Why do I remember one of the headiest (if shortest-lived) breakthroughs in my cartooning career with all the nostalgia that a sausage has for its meat grinder?
The fact is, I should be grateful to Playboy magazine. And as I approach the 40th anniversary of my brief stint as an honest-to-God "Playboy cartoonist," it's probably time to say so.
Playboy gave me a welcome taste of high visibility back in the day, and also helped me, via trial by fire, to veer onto a creative path that was a lot healthier for me and my career.
Many can, do, and always will argue about the merits of Playboy’s celebration of non-monogamous recreational sex as propounded by its publisher, Hugh Hefner. But aside from such arguments, several facts about the magazine are beyond argument.
From its launch in the fifties, Playboy showcased dozens of our finest cartoonists (not to mention notable fiction-writers and journalists) and paid them generously for their contributions. By the time I graduated from high school Playboy was reputedly second only to The New Yorker as a gag cartoonist's dream market. On top of that, Hefner's series of “Playboy Philosophy” essays, coinciding handily with the arrival of birth-control pills, gave a significant push to what came to be called the Sexual Revolution.
Like most ambitious young cartoonists in the 1970s, I had a go at cracking both Playboy and The New Yorker. Like most, I made no headway. That was mostly due to stiff competition from my betters, of course, but there was also the inconvenient fact that I've never had a knack for single-panel gag cartoons. I've tried from time to time and have come up with a handful I can still have a chuckle over. But in general that form and I aren't a good match.
Also, my drawing chops in those Alabama days inarguably fell short of maturity.

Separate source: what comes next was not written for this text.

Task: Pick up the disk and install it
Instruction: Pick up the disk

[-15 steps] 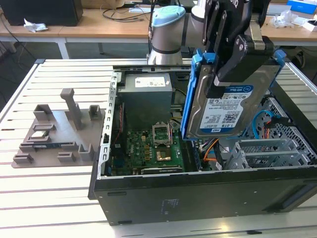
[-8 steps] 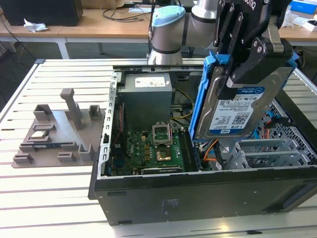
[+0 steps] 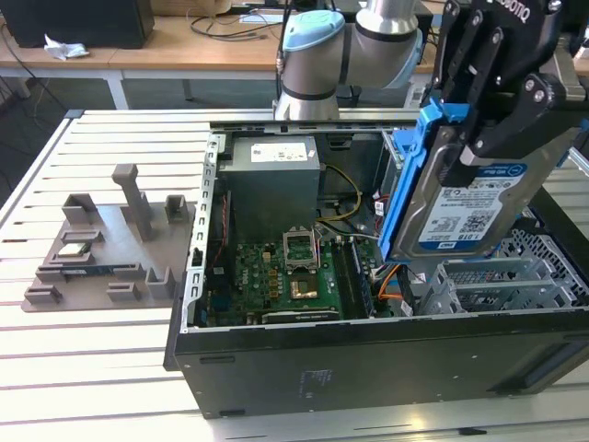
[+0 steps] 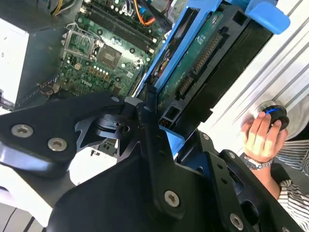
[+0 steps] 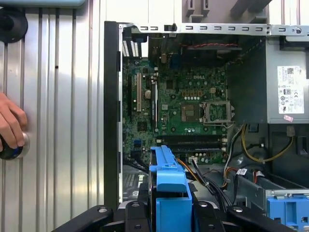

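Gripper (image 3: 492, 129) is pinching the disk (image 3: 460, 212) at its upper end, fingers pressed across the blue carrier frame. The disk hangs tilted in the air above the open case (image 3: 368, 359), over the case's end at the exterior view's right, label facing out. It is not seated.

We judge the disk stiff, dense for its size and shock-sensitive. The metal faces look slick. The second wrist view shows bare circuit board on its underside (image 4: 203, 63), so the hold belongs on the carrier's side rails, not the board. The plastic carrier may flex a little.

Below the disk, inside the case, sits a grey metal cage (image 3: 497, 281) with upright walls. We'd call that entry tight. Orange cables (image 3: 391, 281) lie just beside the cage. Further inside the case are the motherboard (image 3: 285, 276), then the power supply box (image 3: 271, 180) against the case's far wall.

There is open air above the case. Outside the case, on the slatted table (image 5: 63, 96), a person's hand (image 4: 260, 137) rests on a round knob (image 4: 273, 113).
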`<state>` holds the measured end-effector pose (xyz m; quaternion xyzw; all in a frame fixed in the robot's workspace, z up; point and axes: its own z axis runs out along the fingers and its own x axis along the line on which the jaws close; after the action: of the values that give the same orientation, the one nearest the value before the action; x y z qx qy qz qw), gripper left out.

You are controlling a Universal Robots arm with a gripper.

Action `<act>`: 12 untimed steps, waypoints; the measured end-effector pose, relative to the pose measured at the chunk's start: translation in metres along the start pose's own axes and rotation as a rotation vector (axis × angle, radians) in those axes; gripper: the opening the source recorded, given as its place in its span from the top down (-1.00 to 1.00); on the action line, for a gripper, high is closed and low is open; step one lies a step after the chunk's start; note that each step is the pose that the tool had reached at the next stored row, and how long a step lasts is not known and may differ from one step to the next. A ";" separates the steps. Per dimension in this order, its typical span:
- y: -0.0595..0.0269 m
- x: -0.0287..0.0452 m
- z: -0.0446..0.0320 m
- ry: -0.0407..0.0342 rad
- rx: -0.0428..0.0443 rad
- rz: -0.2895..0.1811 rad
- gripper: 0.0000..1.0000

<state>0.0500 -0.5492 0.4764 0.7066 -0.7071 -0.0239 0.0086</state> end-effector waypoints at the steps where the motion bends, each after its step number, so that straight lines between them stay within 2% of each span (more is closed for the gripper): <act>1: -0.0034 0.0015 -0.0001 -0.0041 -0.0009 0.000 0.26; 4: -0.0147 0.0066 -0.0002 -0.0077 -0.0048 0.000 0.26; 10: -0.0371 0.0072 0.0053 -0.0075 -0.0147 -0.001 0.26; 12: -0.0524 0.0072 0.0105 -0.0072 -0.0209 -0.003 0.26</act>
<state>0.1018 -0.5561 0.4634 0.7076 -0.7056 -0.0339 0.0134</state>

By the time I resettled in New York City in 1977, I had long since given up on Playboy. The Village Voice seemed more suited to my sensibility. That's why it was a total surprise when Skip Williamson, a fellow cartoonist from the underground comix world (now deceased, sadly) telephoned me out of the blue. I had never met Skip, but Snappy Sammy Smoot and his other audacious characters had impressed me for years.
Skip hailed from Chicago in those days -- Playboy's home turf -- and had apparently worked for the magazine in some capacity for a while. He told me that Playboy was about to start a new comic-strip section to be called “Playboy Funnies” and that Hugh Hefner ("Hef" to his friends and pretenders to familiarity with him) wanted to lace the section with strips by cartoonists who had a track record in underground comix. Would I be interested, Skip asked, in subwaying across town to meet with Michelle Urry, Playboy's Cartoon Editor, in the magazine’s Manhattan office?
Did I play hard to get? I did not!
Sitting nervously near the Playboy reception desk with my portfolio of comic art balanced against my knees, I fantasized about what might lie in store. Finally I was summoned into Michelle’s domain.
Entering her office was an amazing experience, somewhat akin to Dorothy stepping through the door of her black-and-white Kansas house into the Technicolor vista of Munchkinland. As a Southern-born cartoonist who hadn’t been this close to an upper echelon of professional cartooning since serendipitously being allowed into Milton Caniff’s studio while I was still a teenager, it was bracing to enter a room strewn with full-color cartoon originals by accomplished Playboy regulars like Gahan Wilson, Erich Sokol and Eldan Dedini.
The icing on that cake was spotting a beautiful Jack Davis original that was leaning against one wall. I still remember that cartoon vividly; indeed, I remembered having admired it when it first appeared in Playboy’s pages. I had been an ardent Davis fan since the early issues of Harvey Kurtzman’s Mad and onward. Now here was work that had been painted by his very hand.